Un mois après la déclaration officielle de l’épidémie de la maladie à virus Ebola en République démocratique du Congo, Médecins sans frontières alerte sur les insuffisances persistantes qui entravent les efforts de lutte contre la maladie.
Dans un communiqué publié lundi 15 juin, l’organisation humanitaire estime que, malgré une intensification récente des interventions, les capacités de diagnostic, de surveillance, de recherche des contacts et d’engagement communautaire demeurent largement insuffisantes face à l’ampleur de la crise. Selon MSF, la progression de l’épidémie continue de dépasser la rapidité de la réponse mise en œuvre sur le terrain, rendant difficile l’évaluation précise de la propagation réelle du virus.
Les centres de traitement, notamment en Ituri, sont fortement sollicités et accueillent de nombreux patients à un stade avancé de la maladie. MSF relève que la majorité de ces personnes n’avaient pas été identifiées ni suivies comme contacts avant leur admission dans les structures de soins.
Les autorités congolaises ont officiellement enregistré plus de 650 cas confirmés et plus de 130 décès. Toutefois, l’organisation estime que ces chiffres pourraient être largement sous-évalués en raison des limites du dépistage et de l’accès restreint aux outils de diagnostic dans plusieurs zones affectées.
Le dépistage demeure ainsi l’un des principaux points faibles de la riposte. Malgré le renforcement des capacités de laboratoire et l’arrivée de centaines de tests mobiles dédiés au virus Bundibugyo, de nombreuses localités, en particulier celles touchées par l’insécurité, restent difficilement accessibles. Dans plusieurs centres de traitement, les délais d’obtention des résultats d’analyses demeurent longs, retardant l’identification précoce des cas et compliquant les efforts visant à contenir la propagation du virus.
Les zones affectées par l’épidémie sont également marquées par des années de conflits armés, des déplacements répétés de populations et un accès limité aux soins de santé. Ces facteurs fragilisent davantage les communautés et favorisent la circulation de la maladie. En Ituri, les équipes de MSF observent, par ailleurs, un climat de peur et de méfiance au sein des populations face aux dispositifs de réponse contre Ebola.
La nécessité d’une implication accrue des communautés est également soulignée. À ce sujet, Frédéric Lai Manantsoa, coordinateur d’urgence de MSF en RDC, estime que l’efficacité de la lutte contre l’épidémie dépend d’un engagement réel des populations concernées, au-delà des seules actions de sensibilisation.
Au Nord-Kivu et au Sud-Kivu, bien que le nombre de cas confirmés demeure relativement faible, les difficultés liées à la surveillance et au dépistage persistent. Au Nord-Kivu, un seul laboratoire est actuellement opérationnel pour l’analyse des échantillons sanguins, avec des délais pouvant atteindre plusieurs jours, voire près d’une semaine.

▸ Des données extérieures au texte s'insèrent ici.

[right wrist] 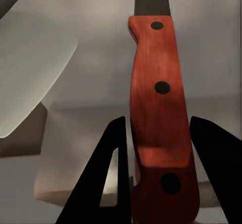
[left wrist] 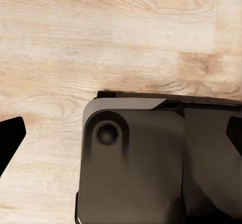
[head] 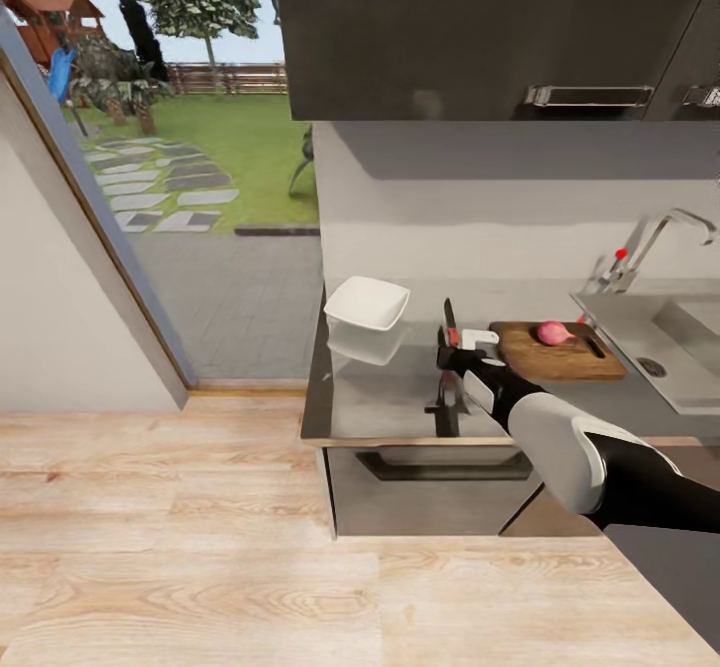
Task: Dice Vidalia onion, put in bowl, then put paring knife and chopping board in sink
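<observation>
Right tool [right wrist: 161,183] clenched on paring knife [right wrist: 160,113], its 3 rivets plain at the wrist; left tool's state untellable.

On the grey L-shaped countertop [head: 400,397], the white squarish bowl [head: 367,303] sits at the left end, the dark brown wooden chopping board [head: 556,352] to its right — a pink onion [head: 552,332] resting on it. Between bowl and board stands the red-handled paring knife [head: 449,323], upright. Right of the board lies the grey sink [head: 660,342], the chrome faucet [head: 650,242] behind it.
</observation>
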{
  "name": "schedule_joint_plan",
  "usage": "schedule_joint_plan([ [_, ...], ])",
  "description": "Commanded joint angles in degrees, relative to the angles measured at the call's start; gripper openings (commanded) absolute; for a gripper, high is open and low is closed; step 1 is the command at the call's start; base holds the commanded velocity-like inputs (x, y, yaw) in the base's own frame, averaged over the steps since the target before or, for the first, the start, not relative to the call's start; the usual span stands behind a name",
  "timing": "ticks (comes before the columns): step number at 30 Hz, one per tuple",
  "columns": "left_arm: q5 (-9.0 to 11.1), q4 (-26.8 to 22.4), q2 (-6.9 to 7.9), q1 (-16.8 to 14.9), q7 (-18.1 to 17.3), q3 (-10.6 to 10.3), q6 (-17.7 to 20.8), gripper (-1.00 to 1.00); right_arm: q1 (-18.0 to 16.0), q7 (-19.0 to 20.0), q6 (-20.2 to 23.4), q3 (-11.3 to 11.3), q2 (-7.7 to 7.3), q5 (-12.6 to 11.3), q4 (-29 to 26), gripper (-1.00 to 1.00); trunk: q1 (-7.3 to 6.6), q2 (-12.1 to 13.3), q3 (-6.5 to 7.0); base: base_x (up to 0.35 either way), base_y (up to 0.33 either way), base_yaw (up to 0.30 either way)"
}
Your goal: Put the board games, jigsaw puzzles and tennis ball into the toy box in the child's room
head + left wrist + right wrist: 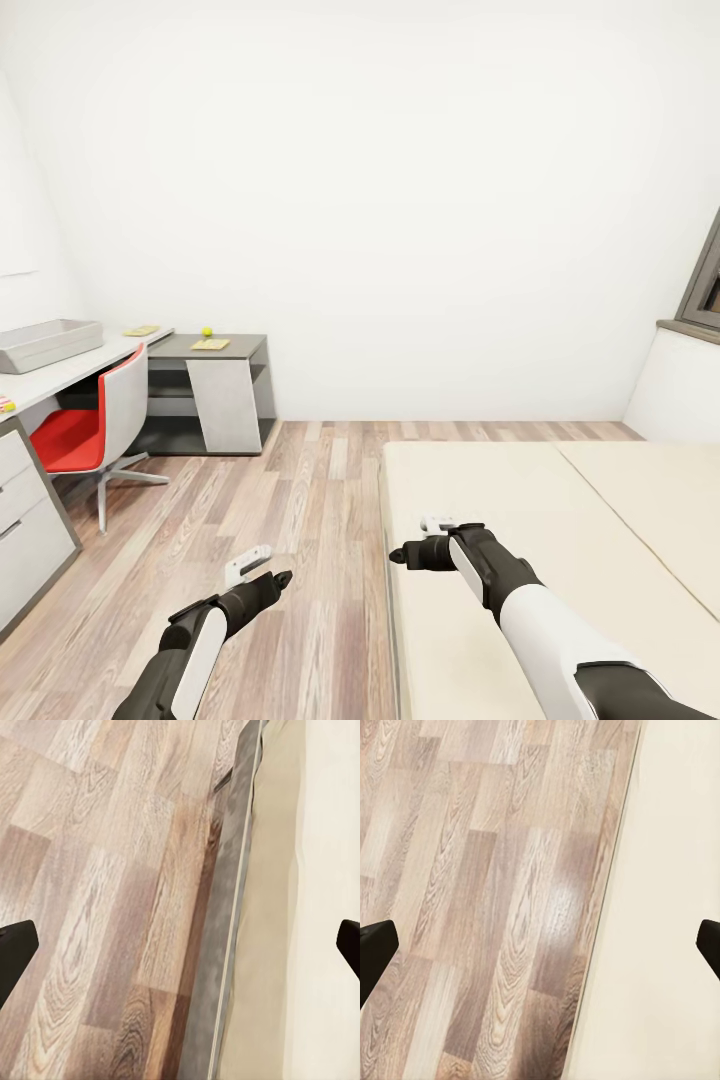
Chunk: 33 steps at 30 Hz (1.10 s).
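Both your grippers, left (262, 567) over the floor (300, 500) and right (425, 537) over the bed (520, 520), hang released and empty; the toy box (48, 343) sits far left on the table (60, 375).

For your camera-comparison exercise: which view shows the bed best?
The head view: the bed spreads out with its beige mattress top beside the wooden floor. The left wrist view shows a strip of mattress and grey frame; the right wrist view shows a plain mattress corner.

One desk (90, 362), one grey bin (45, 343), two puzzle squares (141, 330) (210, 344), one ball (207, 331) (small, yellow-green), one red chair (95, 425), one bed (520, 520), two tools (262, 570) (425, 540).
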Motion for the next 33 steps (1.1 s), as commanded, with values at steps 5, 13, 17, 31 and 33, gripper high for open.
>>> schedule_joint_plan([
  [5, 0.6, -0.08, -0.05, -0.03, 0.32, 0.11, 0.33, 1.0, -0.02, 0.19, 0.28, 0.03, -0.01, 0.19, -0.1, 1.0, 0.0, -0.04, -0.07, 0.0, 0.0, 0.0],
  [13, 0.6, -0.08, -0.05, -0.03, 0.32, 0.11, 0.33, 1.0, -0.02, 0.19, 0.28, 0.05, -0.01, 0.19, -0.1, 1.0, 0.0, -0.04, -0.07, 0.0, 0.0, 0.0],
  [17, 0.56, -0.08, -0.05, -0.03, 0.32, 0.11, 0.33, 1.0, -0.02, 0.19, 0.28, 0.04, -0.01, 0.19, -0.1, 1.0, 0.0, -0.04, -0.07, 0.0, 0.0, 0.0],
  [31, 0.44, -0.08, -0.05, -0.03, 0.32, 0.11, 0.33, 1.0, -0.02, 0.19, 0.28, 0.04, -0.01, 0.19, -0.1, 1.0, 0.0, -0.04, -0.07, 0.0, -0.032, 0.0],
  [33, 0.44, -0.08, -0.05, -0.03, 0.32, 0.11, 0.33, 1.0, -0.02, 0.19, 0.28, 0.04, -0.01, 0.19, -0.1, 1.0, 0.0, -0.04, -0.07, 0.0, -0.116, 0.0],
])
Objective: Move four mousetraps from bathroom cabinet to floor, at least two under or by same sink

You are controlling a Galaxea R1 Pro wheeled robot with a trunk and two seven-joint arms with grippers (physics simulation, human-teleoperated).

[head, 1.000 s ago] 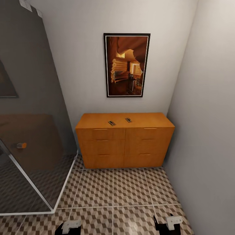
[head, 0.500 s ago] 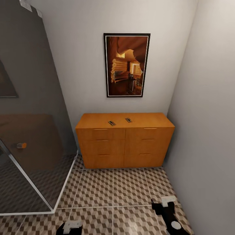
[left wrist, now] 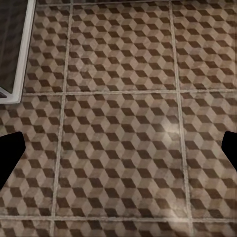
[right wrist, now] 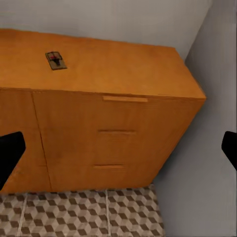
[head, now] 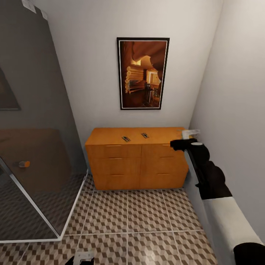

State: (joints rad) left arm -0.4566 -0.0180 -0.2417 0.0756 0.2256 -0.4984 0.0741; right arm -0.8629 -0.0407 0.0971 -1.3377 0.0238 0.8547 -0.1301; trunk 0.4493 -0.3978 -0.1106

Face à cette situation, MSF poursuit le déploiement de ses équipes dans des zones reculées afin de renforcer les capacités locales de détection et de réponse. Dans les provinces de l’Ituri, du Nord-Kivu et du Sud-Kivu, les activités de riposte contre l’épidémie d’Ebola se poursuivent afin d’assurer la prise en charge médicale, la sécurisation des structures de santé et le maintien de l’accès aux soins essentiels.
À Goma, Bunia, Mongbwalu, Bukavu et Lwiro, des actions sont menées pour la gestion et la construction de centres de traitement Ebola destinés à la prise en charge des personnes malades ou suspectées d’être porteuses du virus. Des systèmes de triage, des unités d’isolement et des circuits patients sécurisés ont également été installés dans les hôpitaux afin de garantir la sécurité des patients et l’isolement des cas suspects.
Parallèlement, l’accès aux services de pédiatrie, de nutrition et de maternité est maintenu, tout comme les interventions contre le choléra et la rougeole dans les différentes zones d’intervention. Les équipes médicales et logistiques restent mobilisées afin d’adapter la réponse à l’évolution de l’épidémie.